If you do not specify this option, GCC enables it by default for languages like C++ that normally require exception handling, and disables it for languages like C that do not normally require it. However, you may need to enable this option when compiling C code that needs to interoperate properly with exception handlers written in C++.

However, I cannot find anything in the C or C++ standards indicating how stack-unwinding should be expected to interact with a stack containing frames compiled from different source languages. The C++ standard appears to only mention unwinding in 15.2, except.ctor, which simply explains the rules regarding destroying local objects when an exception is thrown.
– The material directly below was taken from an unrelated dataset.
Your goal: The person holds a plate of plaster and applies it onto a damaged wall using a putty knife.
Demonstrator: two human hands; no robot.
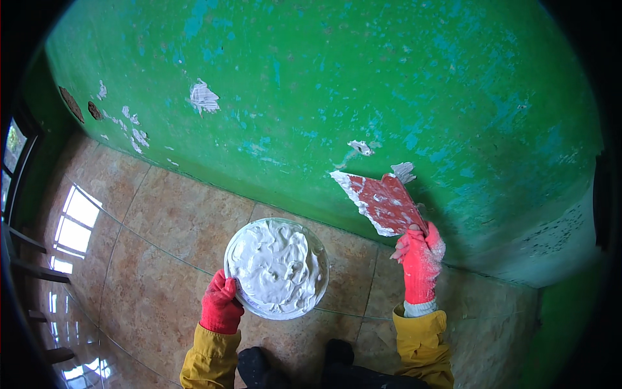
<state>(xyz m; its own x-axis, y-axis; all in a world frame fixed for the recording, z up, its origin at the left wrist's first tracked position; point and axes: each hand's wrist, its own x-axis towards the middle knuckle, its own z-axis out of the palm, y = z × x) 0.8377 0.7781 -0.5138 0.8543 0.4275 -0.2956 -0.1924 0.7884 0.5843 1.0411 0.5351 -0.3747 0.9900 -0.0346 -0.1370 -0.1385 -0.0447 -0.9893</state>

Therefore, is passing an exception through C code undefined behavior, even using a language extension designed to make it work in a well-defined way? Is using such an implementation-provided extension "wrong"?

For context, this question is inspired by two fairly lengthy discussions in the Rust community about stack-unwinding through C code:

Kyle Strand
  • 15,941
  • 8
  • 72
  • 167
  • Comments are not for extended discussion; this conversation has been [moved to chat](https://chat.stackoverflow.com/rooms/192401/discussion-on-question-by-kyle-strand-is-relying-on-gccs-llvms-fexceptions). – Samuel Liew Apr 26 '19 at 00:23
  • what does 'technically undefined' mean? Code written in Python is undefined by the C++ standard, but that's not a terribly meaningful statement. – Chris Dodd Apr 26 '19 at 06:29
  • @ChrisDodd I've removed the word "technically". – Kyle Strand Apr 29 '19 at 17:03

3 Answers3

2

In the sense that C does not define what happens when you call a function written in a language other than C, much less what happens if that function fails to return but instead ends its lifetime and the lifetime of the C caller in some other way, yes, it is undefined behavior. It is not "implementation-defined behavior", because the defining characteristic of implementation-defined behavior is that the language standard imposes a requirement on implementations that they document a particular behavior, and that is not the case here; the topic in question is completely outside the scope of the relevant standard.

From a standpoint of reasonable and portable C programming, you should not use or depend on -fexceptions and C++ code that's intended to be called from C should catch all exceptions in the outermost extern "C" function (or function exposed via a function pointer to C callers) and translate them into error codes or some mechanism compatible with C (e.g. a longjmp, but only if it's documented that the C caller has to be prepared for the callee to do so).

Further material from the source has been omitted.